We do not want you to produce "polished" user interfaces or visual design!

Take-home or Live

We provide both a take-home and live-over-Zoom option for this challenge. We may communicate a preference for take-home if we can't get a signal in our prior portfolio review, but we'll offer both options when possible!

In both options, we expect artifacts but what they are is up to you. We're leaving this purposefully open-ended because you'll be dealing with this ambiguity in the role —you're our first product designer, and we have no defined process around design.

Regardless of which option you take, we'll provide detailed feedback if we decide not to move forward.

Take Home

There is no time limit on the take-home, but we ask for it back in about a week (we're happy to accommodate longer timelines). Some details:

  • We should easily view your submission in Mac Preview, Figma, or some other software that doesn't need to be purchased.
  • If you use any icons, frameworks, libraries, or other assets, don't worry about licenses.
  • After submission, we'll schedule 45 minutes to discuss it over Zoom.

Live (2 hours)

You'll spend time with us talking through the challenge and building whatever artifacts you would have on your own (now together!). Two hours is a long time, so we've factored 5 minutes in for a short break. We ask that you read this document and think about the prompt before meeting.

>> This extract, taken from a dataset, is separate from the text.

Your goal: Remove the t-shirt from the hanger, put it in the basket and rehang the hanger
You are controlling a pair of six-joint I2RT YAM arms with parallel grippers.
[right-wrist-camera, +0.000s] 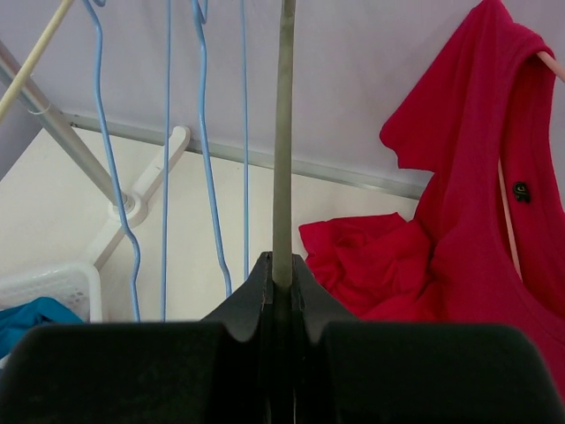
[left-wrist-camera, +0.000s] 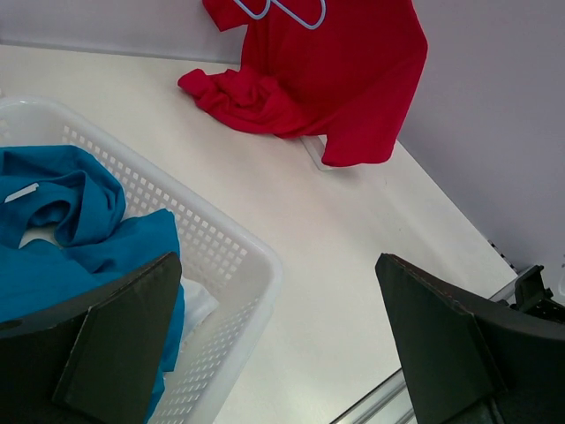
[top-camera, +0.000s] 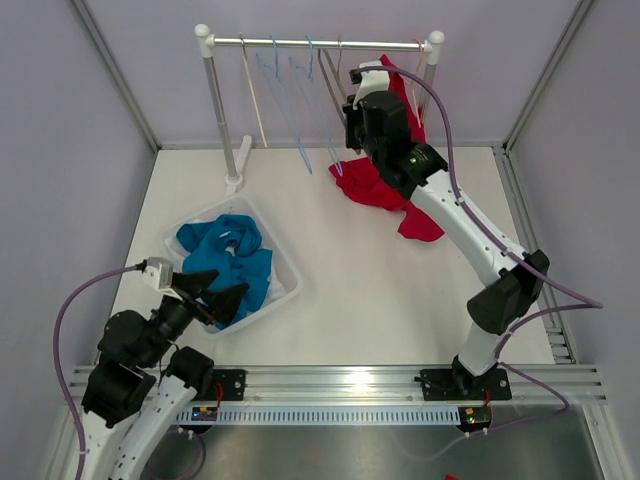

We'll use the following tools to collaborate (but feel free to suggest something else if you'd prefer):

The Challenge

This challenge will focus on sales problems at business-to-business software companies. When a potential customer is interested in trialing a product, a salesperson builds a plan with the customer to set up and evaluate the software. This plan aims to make sure there's a mutual understanding of what the customer wants to see from the product, what steps are necessary to get the software set up and evaluated, who needs to complete those steps, and when they should be completed.

For this challenge, we want you to design a product that allows a salesperson:

  • To build a plan for a customer. The plan doesn't need to be shared with the customer.
  • Understand what they need to do next or who they need to follow up with
  • Track progress and determine if they're falling behind schedule

If you go the take-home route, you're more than welcome to spend time with us to gather more information.


We'll use Ashby as an example. We offer a two-week trial for our analytics product. The trial can be extended if the customer doesn't have time to evaluate.


We usually have to involve the following roles:

  • Salesperson @ Ashby
  • PM @ Ashby - If new features need to be added, they'll be involved by the salesperson to determine timelines
  • Evaluator @ Customer - Uses the software during the trial and presents opinions to the decision-maker
  • Decision-Maker @ Customer - Greenlights and approves budget for Ashby
  • IT @ Customer - Sets up Ashby
  • Security @ Customer - Reviews Ashby's security policies

The same person can fill multiple roles, and multiple people can fill one role.


A trial of Ashby unfolds in three phases: setup, evaluation, then purchase (if the customer is interested in purchasing). The phases overlap (e.g., steps can happen in parallel) but are mostly one after the other. The plan can change as a salesperson gathers more requirements and feedback from the customer (e.g., more steps are added).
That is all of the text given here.